Setelah ia lihat penampilannya kembali seperti semula, ia memutuskan untuk menuju kantin, karena beberapa masalah tadi membuatnya lapar. Mungkin teman-temannya juga telah menunggu.

Sesampainya di kantin, ia melongokkan kepalanya ke segala arah, melihat dimana kedua teman kutunya memilih bangku. Karena kantin begitu ramai, ia jadi kesulitan menemukan kutu-kutu kecilnya itu. Jika saja bukan karena lambaian tangan Johan, mata Rama tak akan menemukan keberadaan mereka. Tak butuh waktu lama, dengan kaki jenjang miliknya Rama dapat segera sampai di bangku tempat kedua kutunya berada.

"Gimana? Sukses wawancaranya?" tanya Johan dengan kerlingan jahil.

"Lo pikir gue sidang skripsi," ucap Rama tak santai, ia duduk di sebelah Johan yang berhadapan dengan Hendi.

"Lagian lo ada-ada aja sih, ngapain pake acara ganti penampilan segala, udah tau angkatan IPA rawan." tutur Johan gemas lalu melanjutkan melahap somay miliknya.

Rama hanya terdiam, tak mau menyahut apa-apa, karena ia memang tak pernah menceritakan apapun soal masa lalunya dan itu yang membuat kedua temannya tak tau apa yang ia rencanakan.

"Kalo ada apa-apa, cerita. Kita kan kepompong," ujar Hendi angkat suara.
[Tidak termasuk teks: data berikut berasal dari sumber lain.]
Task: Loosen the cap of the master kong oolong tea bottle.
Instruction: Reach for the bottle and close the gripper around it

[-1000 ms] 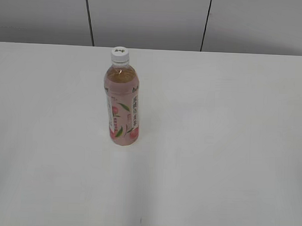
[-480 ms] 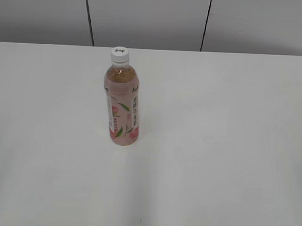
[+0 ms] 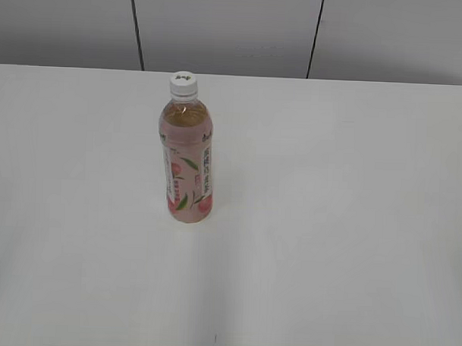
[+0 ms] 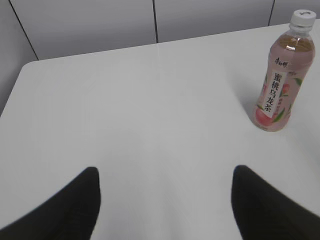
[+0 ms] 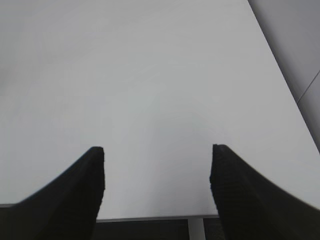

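Exterior view: tall clear plastic master kong oolong tea bottle [image 3: 186,160] with pink peach label upright on the white table [image 3: 351,223], left of centre, small round white screw cap [image 3: 183,83] on.
Left gripper [image 4: 165,177] jaws apart, empty, bottle at its 2 o'clock, well apart. Right gripper [image 5: 157,150] jaws apart over bare table.

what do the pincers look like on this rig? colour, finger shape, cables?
Only the fingers show. Left pincer: two plain black, rounded, blurred fingers. Right pincer: two black fingers with fine ribbed texture, widening toward the camera. No cables, markings or arm links visible; neither appears in the exterior view.
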You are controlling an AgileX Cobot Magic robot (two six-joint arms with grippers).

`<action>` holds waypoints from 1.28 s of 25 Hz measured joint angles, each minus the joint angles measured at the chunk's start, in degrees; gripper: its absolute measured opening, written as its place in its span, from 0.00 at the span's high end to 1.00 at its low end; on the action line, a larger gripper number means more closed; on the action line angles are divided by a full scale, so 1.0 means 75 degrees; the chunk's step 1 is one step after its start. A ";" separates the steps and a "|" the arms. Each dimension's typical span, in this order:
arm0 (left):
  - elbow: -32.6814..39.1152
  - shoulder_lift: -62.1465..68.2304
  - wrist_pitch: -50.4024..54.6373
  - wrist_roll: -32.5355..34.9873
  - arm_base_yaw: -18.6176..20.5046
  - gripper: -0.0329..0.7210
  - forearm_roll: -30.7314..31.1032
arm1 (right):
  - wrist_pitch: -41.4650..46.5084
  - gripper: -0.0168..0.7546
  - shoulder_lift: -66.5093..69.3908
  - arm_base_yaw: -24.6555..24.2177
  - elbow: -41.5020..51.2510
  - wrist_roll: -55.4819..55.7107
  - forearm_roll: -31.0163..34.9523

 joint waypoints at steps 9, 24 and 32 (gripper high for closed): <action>0.0000 0.0433 -0.0002 0.0000 0.0000 0.31 -0.0017 | 0.0000 0.33 0.0302 0.0000 -0.0012 0.0000 0.0016; -0.0524 0.4546 -0.4634 0.3732 -0.0008 0.33 -0.4294 | -0.2796 0.33 0.4698 0.0000 -0.1382 -0.0821 0.1811; -0.0524 0.7085 -0.5227 0.5112 -0.1245 0.33 -0.4326 | -0.4401 0.33 0.7160 0.0000 -0.1468 -0.1425 0.1914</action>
"Yaelah, dramatis banget sih!" gelak Rama berusaha mencairkan suasana. "Gue pesen mie pangsit dulu, ya," ucapnya kemudian, seraya menepuk sekilas bahu Johan yang memberikan anggukan. Rama berjalan menuju kios Ibu Mila, penjual mie pangsit yang paling best.

****

Nara mengantri dengan sabar, walau peluh sudah bercucuran di dahinya dan rasa lapar telah membuncah bagaikan gunung yang erupsi di dalam perut.